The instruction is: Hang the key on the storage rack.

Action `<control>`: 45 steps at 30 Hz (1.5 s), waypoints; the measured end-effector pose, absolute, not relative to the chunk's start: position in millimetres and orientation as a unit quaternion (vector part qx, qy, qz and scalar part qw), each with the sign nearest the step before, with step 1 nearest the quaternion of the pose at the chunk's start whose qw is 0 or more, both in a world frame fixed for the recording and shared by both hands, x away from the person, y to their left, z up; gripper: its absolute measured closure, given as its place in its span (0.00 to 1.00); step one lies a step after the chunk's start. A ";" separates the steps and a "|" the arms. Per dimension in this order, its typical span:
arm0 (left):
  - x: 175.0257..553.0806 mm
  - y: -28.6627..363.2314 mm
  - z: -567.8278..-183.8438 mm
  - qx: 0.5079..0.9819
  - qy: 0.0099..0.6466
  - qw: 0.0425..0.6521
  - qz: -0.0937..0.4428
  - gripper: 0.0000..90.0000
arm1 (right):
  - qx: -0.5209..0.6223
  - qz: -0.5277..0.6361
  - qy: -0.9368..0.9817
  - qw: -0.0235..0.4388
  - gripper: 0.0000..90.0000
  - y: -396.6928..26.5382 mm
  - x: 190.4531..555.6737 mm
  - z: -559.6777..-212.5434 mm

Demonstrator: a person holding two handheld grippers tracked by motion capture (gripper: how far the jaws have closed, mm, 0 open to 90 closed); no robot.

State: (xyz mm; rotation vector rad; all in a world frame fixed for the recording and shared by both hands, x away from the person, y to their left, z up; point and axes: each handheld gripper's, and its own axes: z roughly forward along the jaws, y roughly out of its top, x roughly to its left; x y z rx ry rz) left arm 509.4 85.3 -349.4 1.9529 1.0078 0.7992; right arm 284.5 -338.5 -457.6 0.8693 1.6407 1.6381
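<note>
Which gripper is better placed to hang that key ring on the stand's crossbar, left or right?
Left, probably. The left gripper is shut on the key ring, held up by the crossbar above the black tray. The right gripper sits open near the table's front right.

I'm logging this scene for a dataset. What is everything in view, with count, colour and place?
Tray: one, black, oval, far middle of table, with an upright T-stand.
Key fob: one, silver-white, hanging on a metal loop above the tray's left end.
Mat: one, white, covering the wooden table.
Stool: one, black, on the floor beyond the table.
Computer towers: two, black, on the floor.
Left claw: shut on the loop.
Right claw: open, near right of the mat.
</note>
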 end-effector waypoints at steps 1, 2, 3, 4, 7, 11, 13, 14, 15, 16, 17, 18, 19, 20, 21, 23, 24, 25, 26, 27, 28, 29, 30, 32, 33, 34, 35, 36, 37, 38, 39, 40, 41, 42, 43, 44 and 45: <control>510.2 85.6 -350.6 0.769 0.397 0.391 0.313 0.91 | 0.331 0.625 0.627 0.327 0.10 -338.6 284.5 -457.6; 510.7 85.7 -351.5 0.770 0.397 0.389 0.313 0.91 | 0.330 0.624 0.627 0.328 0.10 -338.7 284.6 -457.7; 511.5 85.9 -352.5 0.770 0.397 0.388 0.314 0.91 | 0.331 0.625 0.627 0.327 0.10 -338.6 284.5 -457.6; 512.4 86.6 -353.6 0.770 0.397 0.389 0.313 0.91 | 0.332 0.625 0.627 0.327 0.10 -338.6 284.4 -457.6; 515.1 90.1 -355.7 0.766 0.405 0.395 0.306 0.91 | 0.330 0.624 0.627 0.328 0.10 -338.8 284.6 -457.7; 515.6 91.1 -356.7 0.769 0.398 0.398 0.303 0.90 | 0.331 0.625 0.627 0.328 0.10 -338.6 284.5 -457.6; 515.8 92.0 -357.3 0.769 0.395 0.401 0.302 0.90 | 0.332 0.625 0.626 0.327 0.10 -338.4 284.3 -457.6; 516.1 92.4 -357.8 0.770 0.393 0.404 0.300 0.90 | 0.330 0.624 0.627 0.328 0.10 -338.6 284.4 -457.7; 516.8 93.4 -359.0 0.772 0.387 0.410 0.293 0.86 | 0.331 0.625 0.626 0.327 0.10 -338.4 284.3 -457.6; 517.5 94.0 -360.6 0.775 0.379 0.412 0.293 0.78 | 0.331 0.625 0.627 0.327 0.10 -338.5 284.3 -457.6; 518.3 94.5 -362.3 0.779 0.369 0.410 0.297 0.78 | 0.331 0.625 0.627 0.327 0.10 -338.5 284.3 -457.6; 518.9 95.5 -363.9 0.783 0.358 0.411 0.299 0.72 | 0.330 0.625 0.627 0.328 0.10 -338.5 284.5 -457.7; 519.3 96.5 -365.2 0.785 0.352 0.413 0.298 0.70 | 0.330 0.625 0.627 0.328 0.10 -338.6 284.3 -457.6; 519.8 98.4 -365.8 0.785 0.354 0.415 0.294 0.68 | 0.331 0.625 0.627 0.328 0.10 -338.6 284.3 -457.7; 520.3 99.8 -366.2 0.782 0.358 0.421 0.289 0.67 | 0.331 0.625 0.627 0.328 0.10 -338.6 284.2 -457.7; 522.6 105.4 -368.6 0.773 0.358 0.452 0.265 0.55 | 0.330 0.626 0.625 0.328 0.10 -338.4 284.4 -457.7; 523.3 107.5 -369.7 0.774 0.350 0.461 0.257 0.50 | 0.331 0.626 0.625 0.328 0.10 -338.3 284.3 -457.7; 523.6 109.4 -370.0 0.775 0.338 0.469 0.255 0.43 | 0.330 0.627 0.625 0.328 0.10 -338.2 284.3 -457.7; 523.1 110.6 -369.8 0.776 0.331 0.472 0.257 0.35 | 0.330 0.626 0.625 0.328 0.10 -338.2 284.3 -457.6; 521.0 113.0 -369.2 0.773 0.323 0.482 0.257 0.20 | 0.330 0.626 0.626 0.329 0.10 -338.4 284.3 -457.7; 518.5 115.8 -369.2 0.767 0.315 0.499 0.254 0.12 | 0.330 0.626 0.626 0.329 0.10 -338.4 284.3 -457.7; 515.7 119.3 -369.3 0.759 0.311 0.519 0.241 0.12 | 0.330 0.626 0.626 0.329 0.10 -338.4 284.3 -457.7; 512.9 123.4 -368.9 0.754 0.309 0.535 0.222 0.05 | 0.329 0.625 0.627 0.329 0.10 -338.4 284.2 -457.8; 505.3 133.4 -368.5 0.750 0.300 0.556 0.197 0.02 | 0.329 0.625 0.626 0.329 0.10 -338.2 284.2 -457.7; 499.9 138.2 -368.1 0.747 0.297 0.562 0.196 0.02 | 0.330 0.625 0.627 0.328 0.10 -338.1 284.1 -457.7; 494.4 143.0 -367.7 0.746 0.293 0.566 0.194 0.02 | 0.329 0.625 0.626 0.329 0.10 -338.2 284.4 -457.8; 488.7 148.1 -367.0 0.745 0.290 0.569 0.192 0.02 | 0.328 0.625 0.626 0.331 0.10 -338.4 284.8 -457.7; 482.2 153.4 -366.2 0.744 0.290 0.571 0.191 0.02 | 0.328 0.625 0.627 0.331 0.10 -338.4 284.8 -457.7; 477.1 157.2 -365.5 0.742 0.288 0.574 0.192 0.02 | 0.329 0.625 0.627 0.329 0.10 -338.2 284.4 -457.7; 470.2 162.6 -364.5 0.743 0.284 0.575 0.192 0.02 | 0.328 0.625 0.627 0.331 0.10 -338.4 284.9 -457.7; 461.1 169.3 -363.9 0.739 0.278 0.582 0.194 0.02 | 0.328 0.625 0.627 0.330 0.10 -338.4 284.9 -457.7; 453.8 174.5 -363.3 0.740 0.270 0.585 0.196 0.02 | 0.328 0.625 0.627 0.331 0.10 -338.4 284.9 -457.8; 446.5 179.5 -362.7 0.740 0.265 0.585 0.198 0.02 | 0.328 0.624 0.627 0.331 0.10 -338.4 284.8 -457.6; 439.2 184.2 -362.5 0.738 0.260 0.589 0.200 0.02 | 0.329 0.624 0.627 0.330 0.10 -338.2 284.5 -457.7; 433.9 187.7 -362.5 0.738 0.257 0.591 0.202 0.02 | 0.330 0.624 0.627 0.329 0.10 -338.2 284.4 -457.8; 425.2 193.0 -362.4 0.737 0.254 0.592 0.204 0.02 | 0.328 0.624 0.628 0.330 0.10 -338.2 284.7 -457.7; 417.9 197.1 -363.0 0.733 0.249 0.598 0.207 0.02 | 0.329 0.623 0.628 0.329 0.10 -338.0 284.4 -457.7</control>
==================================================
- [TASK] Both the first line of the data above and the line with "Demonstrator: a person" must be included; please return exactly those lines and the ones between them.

- [FINAL ANSWER]
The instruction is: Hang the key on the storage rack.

Action `<control>`: 45 steps at 30 Hz (1.5 s), waypoints; the measured end-effector pose, absolute, not relative to the chunk's start: position in millimetres and orientation as a unit quaternion (vector part qx, qy, qz and scalar part qw), each with the sign nearest the step before, with step 1 nearest the quaternion of the pose at the chunk's start whose qw is 0 or more, both in a world frame fixed for the recording and shared by both hands, x away from the person, y to their left, z up; gripper: its absolute measured closure, given as its place in its span (0.00 to 1.00); step one lies a step after the chunk's start. A ";" separates the steps and a "|" the arms. Per dimension in this order, its typical span:
arm0 (left):
  - x: 175.0257..553.0806 mm
  - y: -28.6627..363.2314 mm
  - z: -567.8278..-183.8438 mm
  - qx: 0.5079..0.9819
  - qy: 0.0099..0.6466
  - qw: 0.0425..0.6521
  - qz: -0.0937..0.4428
  - gripper: 0.0000..90.0000
arm1 (right):
  - qx: -0.5209..0.6223
  - qz: -0.5277..0.6361
  - qy: -0.9368..0.9817
  - qw: -0.0235..0.4388
  - gripper: 0.0000..90.0000
  - y: -396.6928..26.5382 mm
  - x: 190.4531..555.6737 mm
  - z: -559.6777..-212.5434 mm

Demonstrator: a person holding two handheld grippers tracked by motion capture (gripper: how far the jaws have closed, mm, 0 open to 90 closed); no robot.

This answer has now been given in full.